But, through various twists of fate, she landed at the Academy for Careers in Sports _ enrollment 306. She is now convinced a smaller school is better.
"Size is actually the most important factor," said Wingfield, an 18-year-old senior. "The attention you get from the teachers, just that individual time you spend with them ... In a bigger school there's no way I'd be doing as well."
In the last few years, New York's embrace of the small schools model has dramatically reshaped the nation's largest public school system. The city is among scores of districts _ others include Chicago, San Diego and Milwaukee _ that are betting smaller settings will yield higher attendance and graduation rates than mammoth high schools.
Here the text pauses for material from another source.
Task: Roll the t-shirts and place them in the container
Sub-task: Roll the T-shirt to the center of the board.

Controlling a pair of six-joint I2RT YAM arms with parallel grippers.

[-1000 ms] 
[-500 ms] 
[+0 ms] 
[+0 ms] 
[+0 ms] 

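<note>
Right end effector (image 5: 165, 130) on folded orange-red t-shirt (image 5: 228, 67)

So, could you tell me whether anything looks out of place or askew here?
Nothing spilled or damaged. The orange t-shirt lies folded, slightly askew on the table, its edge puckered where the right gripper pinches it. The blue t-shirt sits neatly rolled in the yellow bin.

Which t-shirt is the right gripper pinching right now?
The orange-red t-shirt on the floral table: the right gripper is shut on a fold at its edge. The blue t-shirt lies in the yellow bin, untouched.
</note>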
The small schools in New York are often highly specialized, with themes ranging from human rights to aerospace. There is the High School for Violin and Dance. The Peace and Diversity Academy. The Food and Finance High School. The schools generally have fewer than 600 students as well as outside partners, such as non-profit groups.
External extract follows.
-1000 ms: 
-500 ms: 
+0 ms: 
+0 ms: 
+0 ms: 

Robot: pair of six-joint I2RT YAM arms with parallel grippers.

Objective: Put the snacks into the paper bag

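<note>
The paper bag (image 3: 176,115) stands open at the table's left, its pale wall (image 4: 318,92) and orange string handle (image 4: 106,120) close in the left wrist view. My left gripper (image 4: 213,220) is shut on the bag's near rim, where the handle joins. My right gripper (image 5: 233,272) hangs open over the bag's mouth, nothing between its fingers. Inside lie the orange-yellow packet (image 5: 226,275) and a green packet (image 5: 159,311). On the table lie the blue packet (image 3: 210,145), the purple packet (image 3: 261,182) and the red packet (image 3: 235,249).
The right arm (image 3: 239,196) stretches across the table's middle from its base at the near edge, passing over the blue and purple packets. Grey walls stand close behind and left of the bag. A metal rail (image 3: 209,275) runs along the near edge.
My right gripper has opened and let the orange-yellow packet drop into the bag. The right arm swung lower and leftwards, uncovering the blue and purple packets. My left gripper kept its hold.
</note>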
In 2001, the New York City system, which has 1.1 million students, had fewer than 1,250 schools. The addition of new small schools, which primarily serve grades 6 through 12, will swell that figure to nearly 1,450 this fall.
Too many too quickly?
Some education observers say New York is forming too many small schools too quickly. They worry the schools lack a broad enough curriculum, and they question how long interest in this latest school reform movement will last.
"The problem with the current small school movement is that some people think it's a panacea, the silver bullet," said Leon Botstein, president of Bard College, a partner to one of the city's small high schools.
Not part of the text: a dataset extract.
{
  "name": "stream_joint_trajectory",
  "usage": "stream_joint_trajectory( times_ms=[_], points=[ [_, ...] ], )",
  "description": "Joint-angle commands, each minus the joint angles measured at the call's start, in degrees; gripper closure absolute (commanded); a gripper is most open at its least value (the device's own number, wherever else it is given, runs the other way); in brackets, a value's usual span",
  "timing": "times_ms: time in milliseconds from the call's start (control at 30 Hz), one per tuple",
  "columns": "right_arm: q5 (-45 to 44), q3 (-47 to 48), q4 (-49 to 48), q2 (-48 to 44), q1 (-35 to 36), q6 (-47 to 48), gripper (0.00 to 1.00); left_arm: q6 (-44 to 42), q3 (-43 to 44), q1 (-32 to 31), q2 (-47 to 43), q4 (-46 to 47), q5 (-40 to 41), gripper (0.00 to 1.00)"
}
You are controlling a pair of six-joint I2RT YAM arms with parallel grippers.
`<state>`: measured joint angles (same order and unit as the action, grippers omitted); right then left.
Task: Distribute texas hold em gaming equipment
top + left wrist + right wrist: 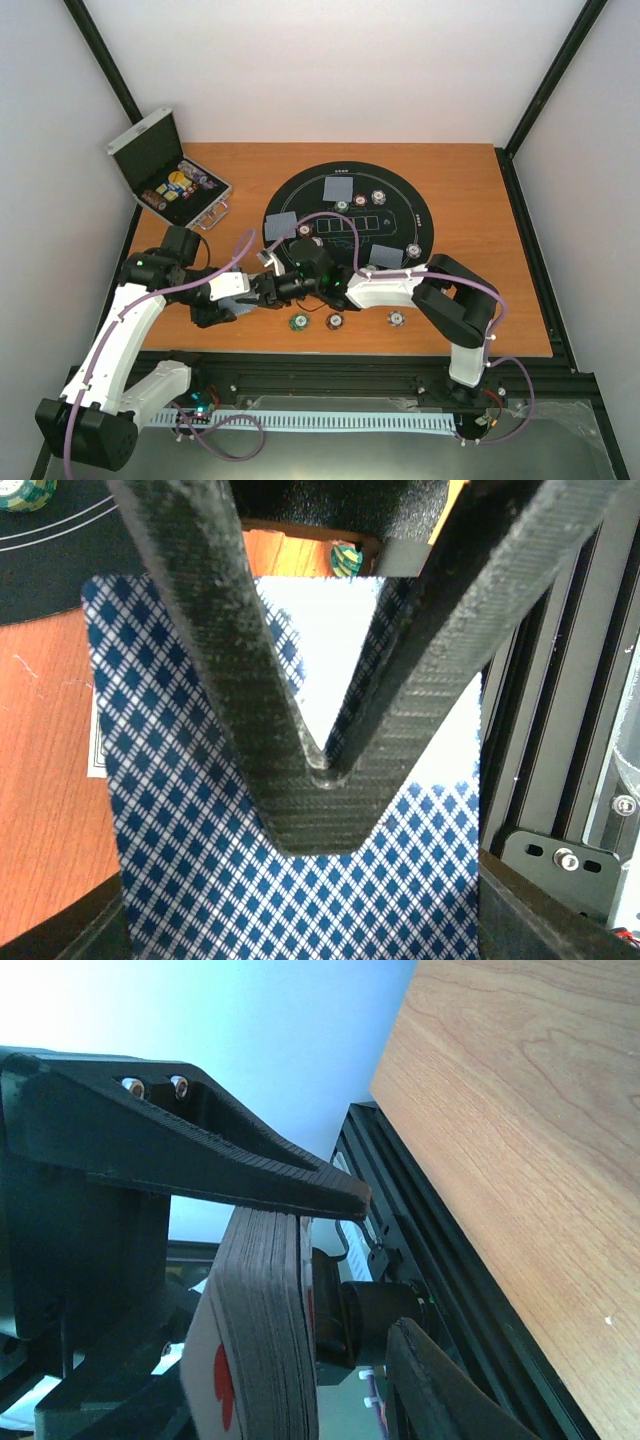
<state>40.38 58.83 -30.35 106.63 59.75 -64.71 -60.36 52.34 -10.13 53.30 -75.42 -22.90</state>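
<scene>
A deck of blue-diamond-backed playing cards (200, 810) fills the left wrist view behind my left gripper (322, 770), whose fingers are pressed together on it. In the right wrist view the same deck (265, 1330) shows edge-on with a red pip on its face. My right gripper (378, 1265) is open around it: the upper finger touches the deck's edge and the lower finger stands apart. From above, both grippers meet at the table's front left, left gripper (250, 292) and right gripper (272, 290). Single cards (339, 187) lie on the black mat (300, 190).
Green (298, 321), brown-red (335, 321) and purple-white (396, 318) chips lie on the wood near the front edge. More chips (378, 196) sit on the mat. An open silver case (170, 180) with equipment stands at the back left. Black rails (420, 1210) run along the table's edge.
</scene>
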Motion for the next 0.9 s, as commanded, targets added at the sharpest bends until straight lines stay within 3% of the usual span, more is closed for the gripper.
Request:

Education administrators say the city's school system, with a graduation rate of 54 percent (others put it even lower) needs emergency surgery, not more therapy. This year, a key group of small schools will graduate their first classes, and officials are betting the rates will top the citywide average.
Small schools aren't a new phenomenon to New York, but this latest wave is much larger, more centrally supported, and more closely monitored than previous versions. It's accompanied by a the phasing out of large, failing high schools _ 20 in seven years _ whose campuses are being handed over to small schools.
The new wave is also better-funded, thanks largely to the Bill & Melinda Gates Foundation. The foundation has poured hundreds of millions of dollars into districts and schools nationwide to promote school reform, including $130 million in New York over the last five years.
Wingfield's school, the Academy for Careers in Sports, is one result.
Pluses and minuses
The school began taking students in 2002, and it is now one of three small schools that shares the campus of what used to be South Bronx High School. Students said the size was the best part because they have better relationships with teachers. Most said they liked the sports theme. The most common complaint was that there weren't enough girls.
Principal Felice Lepore boasts of solid test results and high attendance rates. Yet, space is very tight. The 11th graders use portable facilities outside the main building. The school's courses are largely basic _ it doesn't offer Advanced Placement classes _ with heavy emphasis on standardized exams.
David Bloomfield, who heads an education program at Brooklyn College, said the rush to create small schools has resulted in space crunches. He said some schools end up getting overcrowded because nearby facilities are being converted to campuses of small schools.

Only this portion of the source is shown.